【教師海外研修 授業実践】岡山県立津山高等学校

2015年12月25日

「ラオス」を通じて世界のエネルギーを考える

常井仁美教諭

JICA教師海外研修では様々な国を訪問しますが、どの国を訪れても一番大事なのは「その国『を』学ぶ」ではなく「その国『で』学ぶ」という視点です。2015年12月18日(金)、岡山県立津山高等学校の常井仁美教諭は地理の授業の中でラオスを事例として取り上げ、世界のエネルギー問題を生徒に考えさせました。
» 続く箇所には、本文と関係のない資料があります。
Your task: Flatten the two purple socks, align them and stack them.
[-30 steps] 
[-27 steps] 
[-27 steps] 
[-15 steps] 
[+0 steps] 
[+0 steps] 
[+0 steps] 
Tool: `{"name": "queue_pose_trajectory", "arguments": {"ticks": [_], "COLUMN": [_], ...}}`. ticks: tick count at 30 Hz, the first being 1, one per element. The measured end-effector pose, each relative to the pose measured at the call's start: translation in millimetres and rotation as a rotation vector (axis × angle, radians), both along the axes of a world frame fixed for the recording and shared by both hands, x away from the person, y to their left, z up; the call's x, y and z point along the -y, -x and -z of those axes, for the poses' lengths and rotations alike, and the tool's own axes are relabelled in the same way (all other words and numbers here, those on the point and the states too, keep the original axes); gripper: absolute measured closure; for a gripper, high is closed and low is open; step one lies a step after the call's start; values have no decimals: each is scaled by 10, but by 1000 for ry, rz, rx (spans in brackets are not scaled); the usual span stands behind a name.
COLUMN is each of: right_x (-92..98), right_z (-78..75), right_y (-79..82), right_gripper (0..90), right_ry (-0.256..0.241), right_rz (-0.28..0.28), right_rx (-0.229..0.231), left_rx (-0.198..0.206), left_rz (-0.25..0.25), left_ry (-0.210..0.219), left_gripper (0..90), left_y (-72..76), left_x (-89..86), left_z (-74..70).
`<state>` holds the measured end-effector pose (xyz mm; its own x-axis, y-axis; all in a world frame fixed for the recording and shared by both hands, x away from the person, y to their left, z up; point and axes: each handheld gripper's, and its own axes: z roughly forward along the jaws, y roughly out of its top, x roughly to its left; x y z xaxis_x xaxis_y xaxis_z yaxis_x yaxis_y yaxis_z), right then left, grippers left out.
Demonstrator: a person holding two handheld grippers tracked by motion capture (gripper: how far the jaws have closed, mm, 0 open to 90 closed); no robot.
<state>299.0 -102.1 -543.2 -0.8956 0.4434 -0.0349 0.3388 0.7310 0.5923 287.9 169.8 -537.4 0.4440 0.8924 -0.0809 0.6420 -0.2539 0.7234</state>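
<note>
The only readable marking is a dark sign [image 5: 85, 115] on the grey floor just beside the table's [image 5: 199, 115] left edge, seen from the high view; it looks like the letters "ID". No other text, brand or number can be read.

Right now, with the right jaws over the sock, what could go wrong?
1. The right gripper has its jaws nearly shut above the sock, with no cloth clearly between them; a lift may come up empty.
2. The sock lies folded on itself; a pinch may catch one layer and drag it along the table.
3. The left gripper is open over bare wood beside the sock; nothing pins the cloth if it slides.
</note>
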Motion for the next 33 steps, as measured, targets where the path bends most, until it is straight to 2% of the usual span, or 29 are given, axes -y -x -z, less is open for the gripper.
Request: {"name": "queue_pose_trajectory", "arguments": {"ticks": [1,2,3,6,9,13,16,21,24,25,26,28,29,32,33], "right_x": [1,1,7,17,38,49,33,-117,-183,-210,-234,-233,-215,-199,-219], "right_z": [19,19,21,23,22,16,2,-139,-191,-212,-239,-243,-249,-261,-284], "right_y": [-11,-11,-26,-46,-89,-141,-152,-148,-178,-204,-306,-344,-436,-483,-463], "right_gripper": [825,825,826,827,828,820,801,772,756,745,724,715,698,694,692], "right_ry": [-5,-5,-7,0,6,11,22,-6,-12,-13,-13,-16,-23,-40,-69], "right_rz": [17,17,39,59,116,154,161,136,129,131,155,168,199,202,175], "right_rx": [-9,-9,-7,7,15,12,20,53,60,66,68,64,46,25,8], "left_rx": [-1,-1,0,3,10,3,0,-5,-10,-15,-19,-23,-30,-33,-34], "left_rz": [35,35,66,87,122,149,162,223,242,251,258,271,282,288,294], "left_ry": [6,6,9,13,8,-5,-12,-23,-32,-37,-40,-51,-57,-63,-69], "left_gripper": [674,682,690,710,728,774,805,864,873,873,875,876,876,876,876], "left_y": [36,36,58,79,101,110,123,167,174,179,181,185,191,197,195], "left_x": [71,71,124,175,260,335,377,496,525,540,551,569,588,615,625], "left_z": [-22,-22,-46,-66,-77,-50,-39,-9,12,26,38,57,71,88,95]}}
最初にラオスの生活が分かる写真を生徒に見せました。炭で魚を焼いているところや未舗装の道路に電線が並ぶ町の様子、村にあるパラボナアンテナ、カフェなどの写真をスライド形式で映写します。何気ないラオスの日常ばかりですが、すべて様々なエネルギー資源を使った場面です。これらの写真から想像し、ラオスのエネルギー使用状況と最も近いタイプの国はどこか、をグループごとに考えました。
1グループのみがブラジルと答えた他はすべて中国という回答がそろいました。

ラオスで見つけた地図を
教材として使います

教師海外研修で訪問する国は「開発途上国」とされる地域なので、その後の授業実践では多少なりとも経済格差や貧困といった単語が出てきます。それだけに注目してしまうと「途上国はかわいそう」といった感想を抱いてしまいがちですが、エネルギー問題からみるラオスはとても活気あふれる元気な国でした。
各家庭への電気普及率をしめす電化率はラオスで87.6%と、周辺国であるカンボジア・ミャンマー・ベトナムと比較しても非常に高く、2020年までに95%を目指しています。電気の産出方法はメコン川による水力発電がほぼ100%に近く、将来的には国の産業として「東南アジアのバッテリー」を目指すという政策もあるとのこと。現在もすでに隣国タイへ送電しており、今後は中国、カンボジア、ベトナム、シンガポールなどへの送電計画もあるそうです。
地理は当たり前ですが、どの単元でも世界のことに触れる機会がある教科です。今回の常井教諭の授業では「ラオス『を』学ぶ」のではなく「ラオス『で』世界のエネルギーを学ぶ」ことができました。常井教諭が現地で見聞きし、体感したラオスの現状を通じて世界の諸問題を考える授業は、きっとこれからも続いていくことでしょう。